■ EXERCISE BRIEF ■
Every line with the word "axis" in it should be extracted from the data that follows.

───

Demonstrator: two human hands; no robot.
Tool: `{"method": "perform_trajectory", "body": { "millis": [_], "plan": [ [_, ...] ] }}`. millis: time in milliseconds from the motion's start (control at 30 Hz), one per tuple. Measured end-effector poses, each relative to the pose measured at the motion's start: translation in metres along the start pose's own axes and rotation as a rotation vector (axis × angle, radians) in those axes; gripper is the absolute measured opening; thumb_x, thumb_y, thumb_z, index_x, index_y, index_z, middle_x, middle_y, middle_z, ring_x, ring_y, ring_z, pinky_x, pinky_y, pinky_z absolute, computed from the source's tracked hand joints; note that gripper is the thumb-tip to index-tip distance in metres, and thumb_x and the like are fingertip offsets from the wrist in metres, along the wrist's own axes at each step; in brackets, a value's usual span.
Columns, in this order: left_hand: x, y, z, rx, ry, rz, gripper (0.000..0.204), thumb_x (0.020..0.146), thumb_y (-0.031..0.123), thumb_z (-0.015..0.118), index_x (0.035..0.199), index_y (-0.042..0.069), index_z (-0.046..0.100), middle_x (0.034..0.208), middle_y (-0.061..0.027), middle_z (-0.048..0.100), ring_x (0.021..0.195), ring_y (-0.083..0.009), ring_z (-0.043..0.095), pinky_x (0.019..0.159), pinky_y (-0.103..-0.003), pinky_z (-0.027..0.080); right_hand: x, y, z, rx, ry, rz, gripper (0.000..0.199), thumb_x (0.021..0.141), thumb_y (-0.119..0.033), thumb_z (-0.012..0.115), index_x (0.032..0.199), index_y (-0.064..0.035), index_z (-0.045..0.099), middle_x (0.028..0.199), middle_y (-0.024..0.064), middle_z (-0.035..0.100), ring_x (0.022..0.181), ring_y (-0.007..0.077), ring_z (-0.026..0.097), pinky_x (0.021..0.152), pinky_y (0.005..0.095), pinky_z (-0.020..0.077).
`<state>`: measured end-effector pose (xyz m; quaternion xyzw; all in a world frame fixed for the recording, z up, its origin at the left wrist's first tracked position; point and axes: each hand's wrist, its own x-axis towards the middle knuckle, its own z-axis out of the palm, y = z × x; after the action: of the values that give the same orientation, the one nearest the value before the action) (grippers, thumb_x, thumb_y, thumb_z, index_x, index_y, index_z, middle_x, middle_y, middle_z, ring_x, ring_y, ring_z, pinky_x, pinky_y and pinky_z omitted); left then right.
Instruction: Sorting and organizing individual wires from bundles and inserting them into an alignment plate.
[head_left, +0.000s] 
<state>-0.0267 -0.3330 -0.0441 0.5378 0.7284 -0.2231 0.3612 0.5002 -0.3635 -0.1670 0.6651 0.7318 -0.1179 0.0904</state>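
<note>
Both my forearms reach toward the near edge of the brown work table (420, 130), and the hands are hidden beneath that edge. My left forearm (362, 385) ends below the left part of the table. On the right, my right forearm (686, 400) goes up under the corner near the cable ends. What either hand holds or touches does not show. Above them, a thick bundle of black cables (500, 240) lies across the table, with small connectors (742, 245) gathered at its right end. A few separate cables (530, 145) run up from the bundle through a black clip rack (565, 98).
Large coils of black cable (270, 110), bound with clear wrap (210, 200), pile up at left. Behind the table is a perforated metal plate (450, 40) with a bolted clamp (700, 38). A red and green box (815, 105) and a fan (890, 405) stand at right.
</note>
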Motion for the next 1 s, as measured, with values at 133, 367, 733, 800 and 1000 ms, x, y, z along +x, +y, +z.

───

■ OUTPUT ■
Tool: `{"method": "perform_trajectory", "body": { "millis": [_], "plan": [ [_, ...] ] }}`. millis: time in milliseconds from the motion's start (control at 30 Hz), one per tuple. Measured end-effector poses, each relative to the pose measured at the motion's start: translation in metres along the start pose's own axes and rotation as a rotation vector (axis × angle, radians) in those axes; gripper is the absolute measured opening; thumb_x, thumb_y, thumb_z, index_x, index_y, index_z, middle_x, middle_y, middle_z, ring_x, ring_y, ring_z, pinky_x, pinky_y, pinky_z absolute, computed from the source's tracked hand joints; note that gripper is the thumb-tip to index-tip distance in metres, and thumb_x and the like are fingertip offsets from the wrist in metres, along the wrist's own axes at each step; in brackets, a value's usual span.
`<state>`: measured end-effector pose (xyz m; quaternion xyzw; all in a world frame fixed for the recording, z up, its origin at the left wrist's first tracked position; point and axes: each hand's wrist, its own x-axis towards the middle knuckle, its own z-axis out of the palm, y = z × x; after the action: of the values that give the same orientation, the one nearest the value before the action) (grippers, thumb_x, thumb_y, thumb_z, index_x, index_y, index_z, middle_x, middle_y, middle_z, ring_x, ring_y, ring_z, pinky_x, pinky_y and pinky_z omitted); left then right.

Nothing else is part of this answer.